These new formations represent the rise into a determined fightback of a new radicalizing generation, fed up with the false promises of “diplomatic solutions”, taking brave initiatives to address the need of organized struggle and self-defense, ultimately aspiring to a revolution of national and social liberation. The crackdowns highlight the importance of strengthening preparation by drawing lessons from past battles.

Coping with the military suppression of the second Intifada, which started as a mass uprising, secretive isolated militias took the lead with partisan warfare, together with attempts to address state terrorism using methods of individual terrorism against the occupying state, or even terrorist methods targetting the civilian population. The former fell victim to infiltration and crackdowns, while the latter — among recent examples, a bomb in Jerusalem killing two Israeli civilians, including a 16-year-old — have played a reactionary role, politically refueling the Israeli right-wing, serving as a pretext for more brutal atrocities against the Palestinians. However, phases of mass struggle, self-organized via popular committees, most remarkably in the mighty first Intifada, have posed a dramatic challenge to the strongest military power regionally.
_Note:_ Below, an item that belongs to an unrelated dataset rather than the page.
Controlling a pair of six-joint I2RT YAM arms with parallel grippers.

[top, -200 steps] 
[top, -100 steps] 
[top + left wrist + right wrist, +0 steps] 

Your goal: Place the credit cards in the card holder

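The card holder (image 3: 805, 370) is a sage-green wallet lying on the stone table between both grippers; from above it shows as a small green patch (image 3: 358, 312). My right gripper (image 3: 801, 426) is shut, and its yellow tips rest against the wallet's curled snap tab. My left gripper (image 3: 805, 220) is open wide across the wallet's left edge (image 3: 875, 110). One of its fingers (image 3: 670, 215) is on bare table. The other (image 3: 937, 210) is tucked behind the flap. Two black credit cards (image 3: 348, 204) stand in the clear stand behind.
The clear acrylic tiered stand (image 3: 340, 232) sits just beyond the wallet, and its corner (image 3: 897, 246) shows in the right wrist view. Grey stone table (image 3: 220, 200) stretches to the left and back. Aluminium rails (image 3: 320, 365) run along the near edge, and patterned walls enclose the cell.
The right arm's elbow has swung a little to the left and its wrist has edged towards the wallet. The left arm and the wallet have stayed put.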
The recent period has seen the tradition of protest popular strikes as a more prominent feature, alongside an enhanced element of labor strikes in Israeli owned businesses. These include the Dignity Strike on both sides of the pre-1967 border in May ’21, the more recent protest strikes in response to raids in the West Bank or to the military closure of the Shu`afat refugee camp in East Jerusalem, and a recent strike by West Bank Palestinians employed in Israel protesting a de-facto wage cut due to a prohibition on cash payouts.

These mobilizations of workers and youths, indicating potential for greater mass mobilizations, are the factor most troubling for the occupation regime. Linking up popular mobilizations with democratic self-organization, would enable the movement to better develop strategy and tactics, and to control its own coordinated armed defense. It would prove harder to suppress, may undermine the Israeli occupation propaganda among the Israeli working class, and could extract concessions and point the way forward for liberation.

Netanyahu and the far-right will generate new atrocities. But they’ll be risking popular explosions, stirring echoes of rage regionally and globally.

The fall of the ‘Change Government’

Since the election, the defeated ‘Anything-but-Netanyahu’ bloc has busied itself with blaming each other for failed electoral tactics, and, as is a typical feature in the crisis of liberalism globally, also blaming “the people” — whether former voters who deserted, or claiming that “demographic factors” limited their appeal.

Since 2019, the Israeli political system has seen a crisis of electoral deadlock, with Netanyahu’s bloc incapable of winning a decisive majority. Sunk in his corruption investigations and trial, and relying on an increasingly right-wing populist line, Netanyahu aroused growing opposition from different sections of the ruling class and state apparatus. They identified in him an unreliable, destabilizing factor for Israeli capitalism, while their system faces strategic challenges related to the crises of the occupation regime, regional and international relations, and social crises. No matter how much Netanyahu’s position weakened, the anti-Netanyahu establishment bloc has failed to win decisive electoral support.

Rapidly, the dialectics of this protracted crisis brought together in desperation allegedly “opposing ends” into this bloc. These parties were mobilized by wishful-thinking that they could provide a way out for the system, and for themselves. Meretz, who in the past characterized the party of the racist Thatcherite Lieberman as ‘fascist’, was now content to share power with him as Treasury Minister. Simultaneously, hard-right elements withdrew opposition to any reliance on an ‘Arab party’. This meant that the precarious 8-party ‘Change’ coalition also included “Ra`am” (‘United Arab List’), a right-wing Islamist party, associated with the ‘southern wing’ of the Islamic Movement, based among the poor Bedouin community. Earlier, after it broke from the Joint List, the party first sought a coalition with Netanyahu.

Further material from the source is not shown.